子宮に戻す受精卵を原則1個:日本産科婦人科学会

日本産科婦人科学会は、東京都内で理事会を開き、体外受精して子宮に戻す受精卵を原則1個にする見解案を承認した。35歳以上か、2回以上続けて妊娠しなかった患者は、2個まで戻すことを容認する。

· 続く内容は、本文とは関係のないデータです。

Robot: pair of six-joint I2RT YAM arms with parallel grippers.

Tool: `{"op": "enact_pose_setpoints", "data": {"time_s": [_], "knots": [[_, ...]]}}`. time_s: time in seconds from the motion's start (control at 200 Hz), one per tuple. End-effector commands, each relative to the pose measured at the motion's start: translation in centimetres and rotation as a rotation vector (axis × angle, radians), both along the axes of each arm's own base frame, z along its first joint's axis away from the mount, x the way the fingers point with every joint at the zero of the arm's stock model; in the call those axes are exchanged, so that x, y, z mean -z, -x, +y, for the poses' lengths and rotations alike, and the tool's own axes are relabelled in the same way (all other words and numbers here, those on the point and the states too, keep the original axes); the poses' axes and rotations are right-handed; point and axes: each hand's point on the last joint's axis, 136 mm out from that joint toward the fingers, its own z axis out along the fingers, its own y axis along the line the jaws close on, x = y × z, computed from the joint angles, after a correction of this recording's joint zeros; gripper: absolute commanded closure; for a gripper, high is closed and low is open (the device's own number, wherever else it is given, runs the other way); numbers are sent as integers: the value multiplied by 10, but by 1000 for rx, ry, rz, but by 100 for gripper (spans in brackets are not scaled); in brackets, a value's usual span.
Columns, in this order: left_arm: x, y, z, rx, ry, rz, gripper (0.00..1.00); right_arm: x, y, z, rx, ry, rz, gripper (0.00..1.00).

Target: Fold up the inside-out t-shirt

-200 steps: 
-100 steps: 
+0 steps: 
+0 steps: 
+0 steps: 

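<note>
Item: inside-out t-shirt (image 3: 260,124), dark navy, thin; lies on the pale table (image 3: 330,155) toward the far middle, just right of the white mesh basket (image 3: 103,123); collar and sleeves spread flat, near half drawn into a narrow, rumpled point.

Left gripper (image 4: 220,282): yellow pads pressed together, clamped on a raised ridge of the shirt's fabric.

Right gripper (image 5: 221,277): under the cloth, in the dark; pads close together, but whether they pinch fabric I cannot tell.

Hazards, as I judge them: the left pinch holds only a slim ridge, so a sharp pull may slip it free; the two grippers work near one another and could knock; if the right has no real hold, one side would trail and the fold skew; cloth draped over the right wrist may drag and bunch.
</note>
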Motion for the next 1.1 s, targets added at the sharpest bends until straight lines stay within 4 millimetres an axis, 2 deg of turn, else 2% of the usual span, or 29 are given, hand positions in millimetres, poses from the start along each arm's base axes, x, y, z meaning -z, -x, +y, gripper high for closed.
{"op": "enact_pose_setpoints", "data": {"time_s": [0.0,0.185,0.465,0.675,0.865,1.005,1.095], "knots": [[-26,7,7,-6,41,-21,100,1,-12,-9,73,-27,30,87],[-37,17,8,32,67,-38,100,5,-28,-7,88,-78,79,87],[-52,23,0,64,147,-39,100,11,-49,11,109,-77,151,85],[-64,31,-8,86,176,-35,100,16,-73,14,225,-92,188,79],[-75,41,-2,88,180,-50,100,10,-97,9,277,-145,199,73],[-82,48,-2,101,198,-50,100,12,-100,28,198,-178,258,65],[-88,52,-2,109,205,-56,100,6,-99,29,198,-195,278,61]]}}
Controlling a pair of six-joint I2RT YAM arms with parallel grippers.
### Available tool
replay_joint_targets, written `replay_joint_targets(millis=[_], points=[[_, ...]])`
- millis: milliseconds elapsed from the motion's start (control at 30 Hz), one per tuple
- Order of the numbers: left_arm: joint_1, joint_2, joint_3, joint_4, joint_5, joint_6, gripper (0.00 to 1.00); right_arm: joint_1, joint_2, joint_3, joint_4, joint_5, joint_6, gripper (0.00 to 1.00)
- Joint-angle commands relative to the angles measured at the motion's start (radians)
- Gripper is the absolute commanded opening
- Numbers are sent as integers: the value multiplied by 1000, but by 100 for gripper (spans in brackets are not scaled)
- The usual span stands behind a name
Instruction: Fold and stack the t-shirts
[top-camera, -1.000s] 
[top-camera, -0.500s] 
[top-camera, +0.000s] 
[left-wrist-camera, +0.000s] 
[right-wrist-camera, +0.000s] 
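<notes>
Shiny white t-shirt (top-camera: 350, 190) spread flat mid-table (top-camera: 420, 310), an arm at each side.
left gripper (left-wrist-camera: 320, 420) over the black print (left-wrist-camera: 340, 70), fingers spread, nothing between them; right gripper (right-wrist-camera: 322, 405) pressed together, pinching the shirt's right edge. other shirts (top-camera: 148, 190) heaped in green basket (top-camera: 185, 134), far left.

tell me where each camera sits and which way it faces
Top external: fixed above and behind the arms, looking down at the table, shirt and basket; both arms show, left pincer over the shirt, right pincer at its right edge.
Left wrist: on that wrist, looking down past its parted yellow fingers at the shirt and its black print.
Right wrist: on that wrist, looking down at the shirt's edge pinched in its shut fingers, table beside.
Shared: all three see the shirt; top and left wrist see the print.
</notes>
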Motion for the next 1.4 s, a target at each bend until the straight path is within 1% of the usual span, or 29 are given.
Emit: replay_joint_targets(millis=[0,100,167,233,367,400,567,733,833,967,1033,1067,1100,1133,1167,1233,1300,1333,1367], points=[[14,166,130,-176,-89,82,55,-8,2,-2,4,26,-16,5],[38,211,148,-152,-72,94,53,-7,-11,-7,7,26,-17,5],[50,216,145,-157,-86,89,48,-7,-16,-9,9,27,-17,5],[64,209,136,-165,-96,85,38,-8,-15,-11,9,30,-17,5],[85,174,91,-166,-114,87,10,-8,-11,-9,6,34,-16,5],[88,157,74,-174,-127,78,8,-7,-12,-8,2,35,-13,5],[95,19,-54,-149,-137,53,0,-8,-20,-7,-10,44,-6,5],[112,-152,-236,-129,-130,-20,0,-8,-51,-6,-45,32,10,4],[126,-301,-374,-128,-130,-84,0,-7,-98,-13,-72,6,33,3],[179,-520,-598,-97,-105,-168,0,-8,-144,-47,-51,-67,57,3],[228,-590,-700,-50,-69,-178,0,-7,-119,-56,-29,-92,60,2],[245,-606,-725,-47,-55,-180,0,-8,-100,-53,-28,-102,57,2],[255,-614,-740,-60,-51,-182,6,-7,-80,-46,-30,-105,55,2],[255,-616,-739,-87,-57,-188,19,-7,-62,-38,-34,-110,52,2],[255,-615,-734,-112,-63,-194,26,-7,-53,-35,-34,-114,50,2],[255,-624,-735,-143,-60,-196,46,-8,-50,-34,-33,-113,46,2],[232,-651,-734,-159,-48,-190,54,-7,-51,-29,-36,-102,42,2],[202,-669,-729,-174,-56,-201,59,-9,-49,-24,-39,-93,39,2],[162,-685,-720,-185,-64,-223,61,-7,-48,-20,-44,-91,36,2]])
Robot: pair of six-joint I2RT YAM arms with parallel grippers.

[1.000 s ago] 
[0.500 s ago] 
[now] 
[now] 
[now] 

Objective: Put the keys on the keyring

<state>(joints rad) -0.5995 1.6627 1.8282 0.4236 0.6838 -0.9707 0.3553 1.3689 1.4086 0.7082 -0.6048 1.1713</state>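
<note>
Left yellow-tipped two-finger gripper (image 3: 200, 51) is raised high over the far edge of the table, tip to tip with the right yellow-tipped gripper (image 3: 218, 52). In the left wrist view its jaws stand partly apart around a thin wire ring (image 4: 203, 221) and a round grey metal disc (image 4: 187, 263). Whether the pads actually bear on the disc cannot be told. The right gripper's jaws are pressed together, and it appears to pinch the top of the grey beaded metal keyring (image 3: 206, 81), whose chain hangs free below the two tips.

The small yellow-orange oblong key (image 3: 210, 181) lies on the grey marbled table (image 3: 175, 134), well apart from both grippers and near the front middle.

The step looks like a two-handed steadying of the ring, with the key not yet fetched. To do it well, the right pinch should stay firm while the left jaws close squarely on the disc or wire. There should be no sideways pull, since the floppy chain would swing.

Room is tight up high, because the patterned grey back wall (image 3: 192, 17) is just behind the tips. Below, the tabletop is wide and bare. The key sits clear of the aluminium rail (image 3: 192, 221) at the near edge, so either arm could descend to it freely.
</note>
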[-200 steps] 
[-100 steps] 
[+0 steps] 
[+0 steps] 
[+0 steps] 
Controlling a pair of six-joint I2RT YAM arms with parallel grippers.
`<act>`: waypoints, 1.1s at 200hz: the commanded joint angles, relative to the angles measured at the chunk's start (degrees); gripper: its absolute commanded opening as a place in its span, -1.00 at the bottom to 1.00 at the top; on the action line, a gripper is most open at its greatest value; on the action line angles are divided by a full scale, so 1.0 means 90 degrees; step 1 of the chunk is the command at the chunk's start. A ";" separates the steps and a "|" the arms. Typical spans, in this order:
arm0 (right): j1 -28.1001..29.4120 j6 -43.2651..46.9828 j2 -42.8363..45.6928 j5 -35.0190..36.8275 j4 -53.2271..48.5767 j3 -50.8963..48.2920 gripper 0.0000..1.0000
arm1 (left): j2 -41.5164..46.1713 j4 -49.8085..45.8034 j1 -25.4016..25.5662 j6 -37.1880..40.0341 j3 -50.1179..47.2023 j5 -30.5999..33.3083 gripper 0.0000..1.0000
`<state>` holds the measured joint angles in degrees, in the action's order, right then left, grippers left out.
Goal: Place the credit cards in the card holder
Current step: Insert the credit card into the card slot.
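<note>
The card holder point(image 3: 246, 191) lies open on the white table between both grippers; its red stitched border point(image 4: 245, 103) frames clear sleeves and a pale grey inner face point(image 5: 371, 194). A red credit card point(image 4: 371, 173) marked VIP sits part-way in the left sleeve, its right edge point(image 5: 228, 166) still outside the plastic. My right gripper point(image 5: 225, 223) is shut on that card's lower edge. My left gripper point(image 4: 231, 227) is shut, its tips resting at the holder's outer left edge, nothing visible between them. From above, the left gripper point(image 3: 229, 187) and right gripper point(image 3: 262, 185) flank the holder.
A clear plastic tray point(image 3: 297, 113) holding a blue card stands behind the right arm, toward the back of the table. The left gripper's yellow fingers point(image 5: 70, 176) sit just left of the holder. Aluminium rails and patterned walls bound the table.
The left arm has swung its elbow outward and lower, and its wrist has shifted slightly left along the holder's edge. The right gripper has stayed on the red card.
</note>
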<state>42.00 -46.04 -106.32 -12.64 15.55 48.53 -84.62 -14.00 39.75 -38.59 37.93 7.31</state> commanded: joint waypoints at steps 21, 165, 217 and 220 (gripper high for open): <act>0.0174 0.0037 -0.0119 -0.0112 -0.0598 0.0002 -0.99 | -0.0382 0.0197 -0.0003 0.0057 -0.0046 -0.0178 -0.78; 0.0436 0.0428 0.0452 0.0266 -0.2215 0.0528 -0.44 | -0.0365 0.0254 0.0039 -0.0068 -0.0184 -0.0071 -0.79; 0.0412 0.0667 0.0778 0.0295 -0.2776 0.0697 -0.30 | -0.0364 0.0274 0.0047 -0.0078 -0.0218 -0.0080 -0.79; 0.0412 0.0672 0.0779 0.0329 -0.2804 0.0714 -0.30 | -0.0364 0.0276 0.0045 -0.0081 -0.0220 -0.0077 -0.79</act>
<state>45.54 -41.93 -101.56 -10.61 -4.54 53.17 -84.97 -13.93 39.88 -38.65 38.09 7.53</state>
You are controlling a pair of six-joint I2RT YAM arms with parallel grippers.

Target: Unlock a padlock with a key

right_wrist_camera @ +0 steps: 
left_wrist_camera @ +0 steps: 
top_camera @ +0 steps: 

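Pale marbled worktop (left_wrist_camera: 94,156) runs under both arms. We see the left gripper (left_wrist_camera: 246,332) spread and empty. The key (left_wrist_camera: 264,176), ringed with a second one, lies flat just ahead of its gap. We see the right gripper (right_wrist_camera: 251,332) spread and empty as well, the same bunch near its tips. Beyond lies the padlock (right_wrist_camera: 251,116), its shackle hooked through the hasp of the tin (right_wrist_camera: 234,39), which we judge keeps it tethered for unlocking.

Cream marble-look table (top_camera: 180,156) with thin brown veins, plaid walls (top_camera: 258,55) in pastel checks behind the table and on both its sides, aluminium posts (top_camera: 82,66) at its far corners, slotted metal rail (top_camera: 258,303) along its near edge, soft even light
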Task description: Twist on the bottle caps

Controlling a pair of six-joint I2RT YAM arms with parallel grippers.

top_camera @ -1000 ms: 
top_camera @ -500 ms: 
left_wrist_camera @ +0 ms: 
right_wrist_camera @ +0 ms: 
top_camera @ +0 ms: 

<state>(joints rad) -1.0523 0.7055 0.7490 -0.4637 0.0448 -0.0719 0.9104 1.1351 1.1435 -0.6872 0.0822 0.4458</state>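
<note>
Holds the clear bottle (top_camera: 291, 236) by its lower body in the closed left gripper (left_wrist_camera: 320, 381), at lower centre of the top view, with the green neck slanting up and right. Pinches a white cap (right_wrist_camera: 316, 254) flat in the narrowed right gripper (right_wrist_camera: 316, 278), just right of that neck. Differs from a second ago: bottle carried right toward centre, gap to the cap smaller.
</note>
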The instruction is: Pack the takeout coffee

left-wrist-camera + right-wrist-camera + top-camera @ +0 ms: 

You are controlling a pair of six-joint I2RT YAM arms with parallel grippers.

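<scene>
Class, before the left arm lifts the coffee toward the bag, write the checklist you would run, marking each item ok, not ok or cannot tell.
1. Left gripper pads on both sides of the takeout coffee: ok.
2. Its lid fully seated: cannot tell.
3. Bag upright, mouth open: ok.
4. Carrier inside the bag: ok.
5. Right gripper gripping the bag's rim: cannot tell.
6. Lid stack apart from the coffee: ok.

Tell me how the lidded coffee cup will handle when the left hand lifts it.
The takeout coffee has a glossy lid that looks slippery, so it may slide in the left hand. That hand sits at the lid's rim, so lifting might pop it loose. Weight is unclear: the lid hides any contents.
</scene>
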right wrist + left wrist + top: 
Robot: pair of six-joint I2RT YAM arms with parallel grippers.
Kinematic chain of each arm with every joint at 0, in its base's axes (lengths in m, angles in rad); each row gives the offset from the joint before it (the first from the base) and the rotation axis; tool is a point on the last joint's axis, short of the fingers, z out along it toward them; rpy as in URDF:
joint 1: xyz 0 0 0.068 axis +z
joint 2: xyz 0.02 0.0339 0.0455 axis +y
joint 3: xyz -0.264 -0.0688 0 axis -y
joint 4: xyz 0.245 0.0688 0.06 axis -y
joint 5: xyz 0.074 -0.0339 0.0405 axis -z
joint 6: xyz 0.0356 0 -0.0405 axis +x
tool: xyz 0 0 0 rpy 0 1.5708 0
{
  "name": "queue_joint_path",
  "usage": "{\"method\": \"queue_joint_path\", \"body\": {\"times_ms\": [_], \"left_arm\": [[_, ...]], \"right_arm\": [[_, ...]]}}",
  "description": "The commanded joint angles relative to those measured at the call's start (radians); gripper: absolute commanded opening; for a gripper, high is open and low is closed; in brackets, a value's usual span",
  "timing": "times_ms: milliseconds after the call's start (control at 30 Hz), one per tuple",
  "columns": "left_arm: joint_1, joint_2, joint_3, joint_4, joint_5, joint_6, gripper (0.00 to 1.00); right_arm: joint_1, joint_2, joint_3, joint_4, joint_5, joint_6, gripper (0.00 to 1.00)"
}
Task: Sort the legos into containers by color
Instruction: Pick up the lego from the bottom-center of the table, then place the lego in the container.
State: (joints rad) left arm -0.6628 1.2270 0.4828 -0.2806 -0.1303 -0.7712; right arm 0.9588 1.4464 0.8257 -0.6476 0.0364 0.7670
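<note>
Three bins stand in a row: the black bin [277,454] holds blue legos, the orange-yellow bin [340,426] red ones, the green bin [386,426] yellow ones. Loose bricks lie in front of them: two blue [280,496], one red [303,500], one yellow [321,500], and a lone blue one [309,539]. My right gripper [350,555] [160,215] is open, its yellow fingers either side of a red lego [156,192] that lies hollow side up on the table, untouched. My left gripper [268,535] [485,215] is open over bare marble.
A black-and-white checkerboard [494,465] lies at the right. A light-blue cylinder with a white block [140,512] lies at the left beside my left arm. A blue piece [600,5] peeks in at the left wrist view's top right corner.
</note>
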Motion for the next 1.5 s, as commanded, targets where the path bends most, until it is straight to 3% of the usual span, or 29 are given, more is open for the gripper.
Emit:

体外受精では妊娠率を高めるため、複数の受精卵を子宮に戻す治療が行われている。当初の学会指針は「3個以内」だったが、昨年12月の理事会で「2個以内とし、可能な限り1個を目指す」とする見解案が承認された。今回、会員の意見を聞いた上で「原則1個」を決定。4月の総会で正式に決定される予定。

一方で、35歳からは妊娠率が低下するため「2個」を容認する選択肢も残した。受精卵は子宮に戻しても必ず妊娠に成功するとはかぎらないことから、今回の見解案によって不妊治療の経済的負担が増す可能性もあるが、学会は母体の安全を重視した。(産経新聞)

多胎妊娠とは?
多胎妊娠とは2人以上の胎児が同時に子宮内に存在する状態をいいます。
双胎妊娠には一卵性双胎と二卵性双胎とがあります。二卵性双胎は2個の受精卵から発生したもので、2個の胎盤があり、二絨毛膜二羊膜となります。
一卵性双胎は1個の受精卵が分裂することにより発生し、分裂の時期により二絨毛膜二羊膜、一絨毛膜二羊膜、一絨毛膜一羊膜のいずれかとなります。

多胎妊娠は、早産、妊娠中毒症、胎児発育や羊水の異常が合併しやすく、このような異常の早期発見、早期治療が非常に重要です。慎重な管理を行えば、このような合併症の発症を抑えることができますが、異常に気づくのが遅いと、赤ちゃんに重大な後遺症を残すことにつながる可能性があります。